Limitationen der Studie sind zum einen in der Möglichkeit einer Fehlinterpretation fehlender Werte zu sehen. So ist es denkbar, dass die Nicht-Bearbeitung von Aufgaben auch bei ausreichender Testzeit nicht mangelnde Fähigkeit indiziert, sondern möglicherweise mangelnde Antwortmotivation bei den Befragten oder für einzelne Auszubildende unverständliche Fragestellungen. Wobei mögliche Verzerrungen durch die äußerst geringe Quote fehlender Werte tendenziell gering ausfallen dürften. Die gewonnenen Befunde sind ferner insofern als unvollständig zu charakterisieren, als dass die Lernzuwächse pseudo-längsschnittlich und somit im vertikalen Querschnitt auf Gruppenebene überprüft wurden. Dies war zunächst eine bewusste Entscheidung, da Kohortenveränderungen durchaus auch im Querschnitt abbildbar sind (von Davier et al. 2006) und damit insbesondere in Bezug auf Kompetenzassessments die Problematik von Übungs- und Lerneffekten entfällt (z. B. Salthouse und Tucker-Drob 2008).

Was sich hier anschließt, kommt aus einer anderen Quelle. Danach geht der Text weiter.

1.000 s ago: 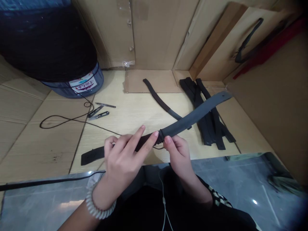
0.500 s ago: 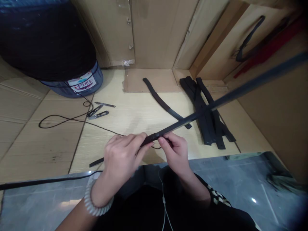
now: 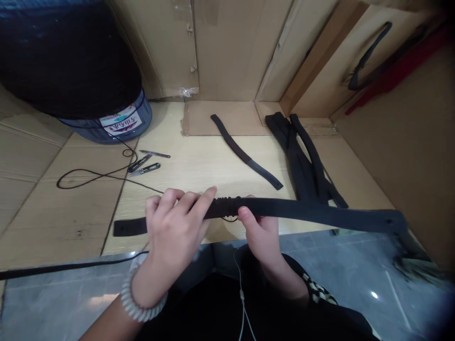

Allerdings lassen sich damit weitere spannende Fragen nach individuellen Entwicklungsverläufen und hier ggf. nach Differenzen im Sinne von individuellen Mustern sowie Fragen der kausalen Einflussbedingungen nicht beantworten. Die im vertikalen Querschnitt gewonnenen Befunde deuten u. E. jedoch insgesamt darauf hin, dass der mit einem echten Längsschnittdesign verbundene höhere ökonomische Aufwand lohnenswert ist – wobei dann die Frage der Testadaption bei Testwiederholungen zur Vermeidung von Validitätsverletzungen zu diskutieren sein wird.